▶ REQUIRED ACTION: Using the listing beneath this task, count the lines with the word "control" and write only the result.

▶ INPUT DATA:
Content starts
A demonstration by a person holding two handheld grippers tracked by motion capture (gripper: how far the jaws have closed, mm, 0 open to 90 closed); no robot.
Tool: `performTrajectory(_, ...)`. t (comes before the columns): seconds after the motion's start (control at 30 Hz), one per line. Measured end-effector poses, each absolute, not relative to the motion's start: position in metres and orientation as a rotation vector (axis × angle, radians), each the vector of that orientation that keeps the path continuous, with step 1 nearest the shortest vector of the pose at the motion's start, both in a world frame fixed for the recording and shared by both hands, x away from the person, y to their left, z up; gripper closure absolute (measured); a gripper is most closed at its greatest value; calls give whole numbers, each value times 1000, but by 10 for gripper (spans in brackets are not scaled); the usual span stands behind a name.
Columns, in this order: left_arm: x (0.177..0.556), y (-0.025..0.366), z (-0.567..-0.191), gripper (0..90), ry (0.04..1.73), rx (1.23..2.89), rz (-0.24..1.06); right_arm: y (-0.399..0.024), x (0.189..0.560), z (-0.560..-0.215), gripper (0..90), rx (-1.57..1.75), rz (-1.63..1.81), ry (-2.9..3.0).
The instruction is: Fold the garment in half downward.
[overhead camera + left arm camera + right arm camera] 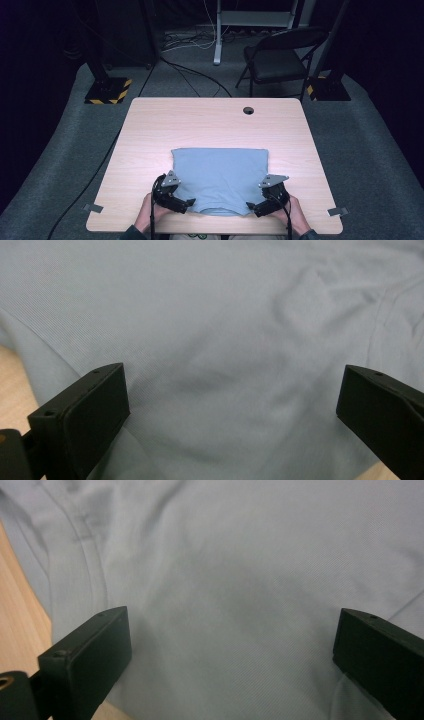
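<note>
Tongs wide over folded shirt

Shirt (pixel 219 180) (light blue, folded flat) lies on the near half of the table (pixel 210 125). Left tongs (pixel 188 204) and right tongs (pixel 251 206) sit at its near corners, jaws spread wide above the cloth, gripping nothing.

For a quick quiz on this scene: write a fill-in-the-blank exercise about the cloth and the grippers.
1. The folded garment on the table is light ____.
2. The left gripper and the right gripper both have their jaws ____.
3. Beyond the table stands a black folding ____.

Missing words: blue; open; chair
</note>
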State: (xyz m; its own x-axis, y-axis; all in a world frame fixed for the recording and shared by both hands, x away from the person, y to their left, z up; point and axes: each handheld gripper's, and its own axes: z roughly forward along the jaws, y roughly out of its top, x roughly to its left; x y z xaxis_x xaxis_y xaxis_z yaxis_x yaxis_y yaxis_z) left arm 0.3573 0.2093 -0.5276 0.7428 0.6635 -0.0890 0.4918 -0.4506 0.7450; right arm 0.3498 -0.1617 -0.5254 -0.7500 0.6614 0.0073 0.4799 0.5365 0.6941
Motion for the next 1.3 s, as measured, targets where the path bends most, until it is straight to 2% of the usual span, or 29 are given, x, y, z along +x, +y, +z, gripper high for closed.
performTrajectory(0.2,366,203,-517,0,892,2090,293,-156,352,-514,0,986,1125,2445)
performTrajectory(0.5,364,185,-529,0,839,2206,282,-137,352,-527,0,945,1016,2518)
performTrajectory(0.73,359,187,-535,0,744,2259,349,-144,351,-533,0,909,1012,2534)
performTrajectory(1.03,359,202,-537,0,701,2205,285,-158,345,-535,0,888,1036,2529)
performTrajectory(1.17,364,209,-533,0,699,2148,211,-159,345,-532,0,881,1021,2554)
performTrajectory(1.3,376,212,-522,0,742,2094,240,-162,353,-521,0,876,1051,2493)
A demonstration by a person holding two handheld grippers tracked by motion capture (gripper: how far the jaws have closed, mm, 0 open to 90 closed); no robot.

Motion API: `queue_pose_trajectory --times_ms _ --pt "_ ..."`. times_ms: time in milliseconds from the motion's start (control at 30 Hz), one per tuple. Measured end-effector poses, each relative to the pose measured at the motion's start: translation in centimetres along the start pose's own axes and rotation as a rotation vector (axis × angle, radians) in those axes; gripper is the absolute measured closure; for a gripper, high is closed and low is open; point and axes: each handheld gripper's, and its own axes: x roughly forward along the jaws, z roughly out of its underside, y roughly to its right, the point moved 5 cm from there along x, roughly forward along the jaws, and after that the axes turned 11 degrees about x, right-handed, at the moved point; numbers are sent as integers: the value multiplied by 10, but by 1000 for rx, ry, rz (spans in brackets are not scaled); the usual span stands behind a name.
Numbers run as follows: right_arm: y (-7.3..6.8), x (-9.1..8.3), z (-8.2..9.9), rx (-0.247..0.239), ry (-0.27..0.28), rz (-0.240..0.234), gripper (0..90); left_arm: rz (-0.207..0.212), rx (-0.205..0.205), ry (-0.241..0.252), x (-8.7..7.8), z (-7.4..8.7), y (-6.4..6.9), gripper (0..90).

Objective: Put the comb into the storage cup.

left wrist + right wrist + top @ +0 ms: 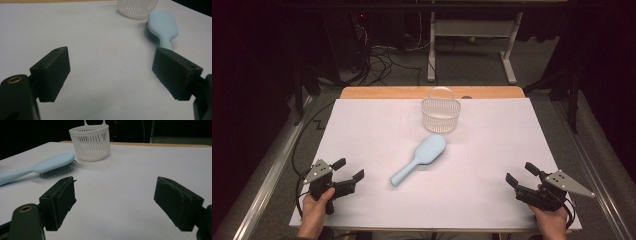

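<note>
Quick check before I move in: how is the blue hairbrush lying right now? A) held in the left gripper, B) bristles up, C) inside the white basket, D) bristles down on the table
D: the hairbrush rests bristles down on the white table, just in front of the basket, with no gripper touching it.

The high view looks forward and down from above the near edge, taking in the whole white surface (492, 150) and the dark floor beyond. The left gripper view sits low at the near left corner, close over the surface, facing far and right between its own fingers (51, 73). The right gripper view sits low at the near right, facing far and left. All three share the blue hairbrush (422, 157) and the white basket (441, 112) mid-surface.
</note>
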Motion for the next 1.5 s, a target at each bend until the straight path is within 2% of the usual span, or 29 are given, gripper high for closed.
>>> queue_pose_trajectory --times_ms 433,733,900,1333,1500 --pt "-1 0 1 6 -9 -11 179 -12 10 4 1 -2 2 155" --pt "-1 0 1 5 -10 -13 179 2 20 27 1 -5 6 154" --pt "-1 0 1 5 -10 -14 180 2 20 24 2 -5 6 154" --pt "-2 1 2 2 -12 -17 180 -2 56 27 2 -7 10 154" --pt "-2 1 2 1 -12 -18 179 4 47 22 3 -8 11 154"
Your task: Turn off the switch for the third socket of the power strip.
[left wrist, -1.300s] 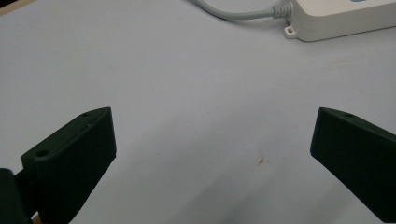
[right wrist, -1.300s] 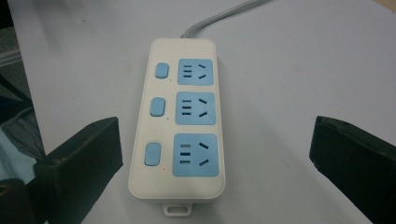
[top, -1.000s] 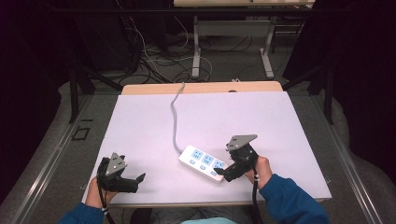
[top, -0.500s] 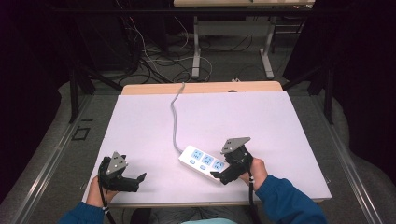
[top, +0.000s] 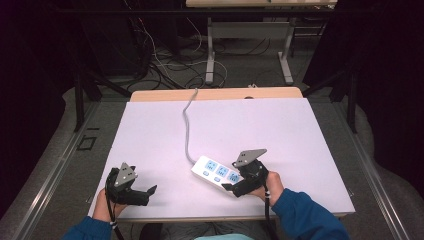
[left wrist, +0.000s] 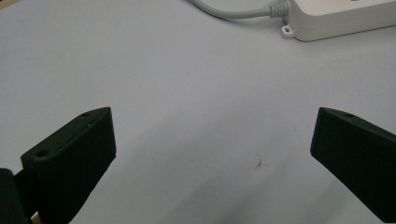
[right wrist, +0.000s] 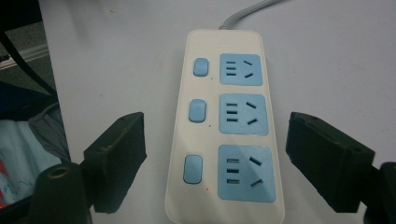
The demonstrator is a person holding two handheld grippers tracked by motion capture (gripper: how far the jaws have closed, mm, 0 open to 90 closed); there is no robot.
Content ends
▶ SOLUTION TO THIS TASK: 2